Calculate the total variation, which is the sum of the variance of each individual score from the overall mean, \(\overline{\bar{x}}\). In our problem, the overall mean (grand mean) is already given as 2.875.\nCalculate the within-group variation which is the sum of the variance of each individual score from the mean of its respective group.\nCalculate the between-group variation which is the total variation minus the within group variation.
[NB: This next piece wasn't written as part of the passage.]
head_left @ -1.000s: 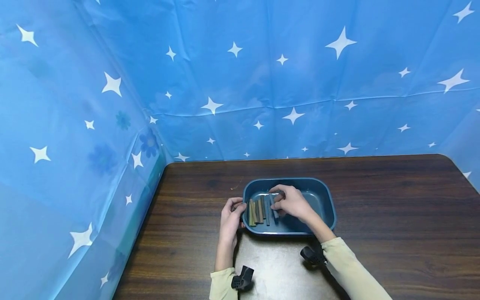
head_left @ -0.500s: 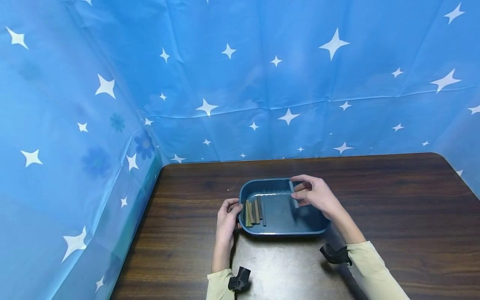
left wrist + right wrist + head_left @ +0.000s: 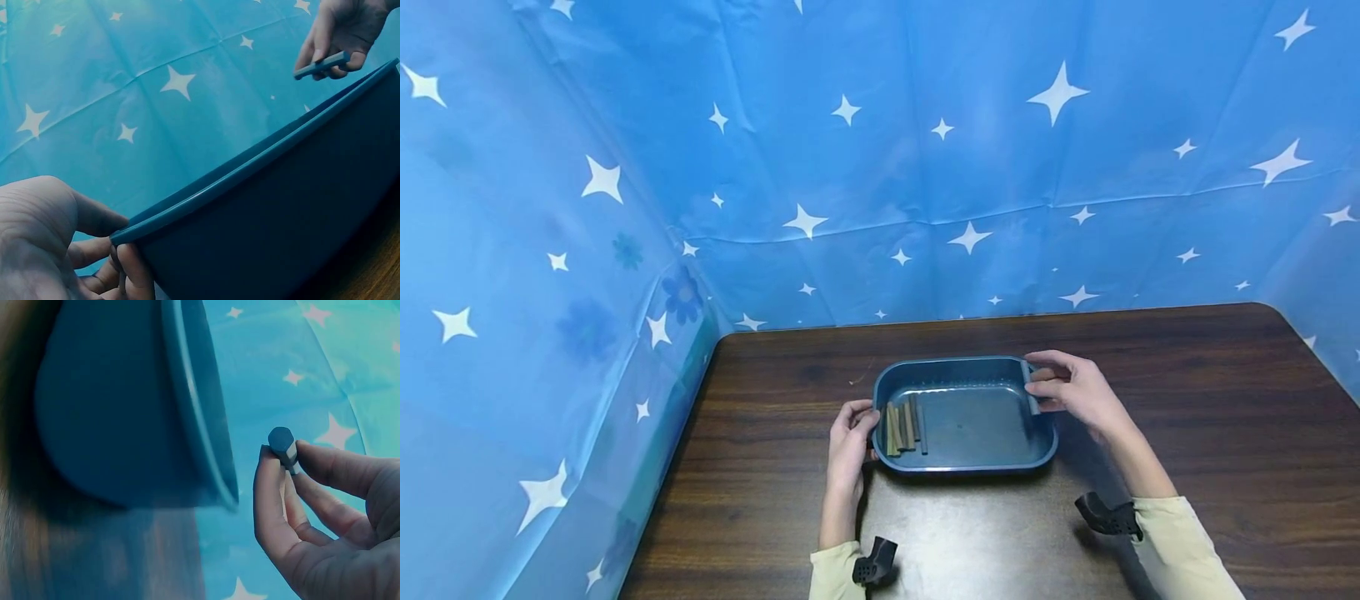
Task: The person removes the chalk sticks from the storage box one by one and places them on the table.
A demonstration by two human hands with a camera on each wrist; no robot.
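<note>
A dark blue rectangular tub (image 3: 966, 471) with rounded corners sits on the table. My left hand (image 3: 847, 442) pinches the tub's rim at its left end, thumb above and fingers below, as the left wrist view shows. Above the right end of the tub, my right hand (image 3: 1078, 392) pinches a blue-grey six-sided stick (image 3: 282, 440) between thumb and fingertips. Several short sticks (image 3: 902, 427), olive, brown and dark, lie side by side at the left inside the tub. Beside them lies one thin blue-grey stick (image 3: 923, 429).
The brown wood-grain table (image 3: 1195, 400) extends on both sides of the tub. A blue cloth with white stars (image 3: 880, 167) hangs behind it and along the left. Each wrist wears a black camera (image 3: 875, 561).
The right hand has lifted the blue-grey stick from beside the others and carried it rightward to the tub's right end. The left hand has stayed on the rim.
</note>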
Compute the Degrees of Freedom

The degrees of freedom for total variation is \(N - 1 = 80 - 1 = 79\) (where N is the total sample size).\nThe degrees of freedom for within-group variation is equal to \(N – k = 80 – 4 = 76\) (where k is the number of groups).\nThe degrees of freedom for between-group variation is equal to \(k - 1 = 4 - 1 = 3\).

Compute the F statistic

Calculate the F statistic which is the ratio of variance between groups and variance within groups. This can be calculated using the formula: \(F = \) (Between-group variation/df\( _{between}\)) / (Within-group variation/df\(_{within}\))

Conclude the Study

Look up the P-value associated with observed value of F in a F-distribution table. If the P-value is less than the chosen significance level (usually 0.05), the null hypothesis that all the genre preferences have the same true mean is rejected, providing evidence that at least one group has a different mean. If the P-value is greater than the significance level, then it is not rejected, showing there's no convincing evidence that at least one group has a different mean.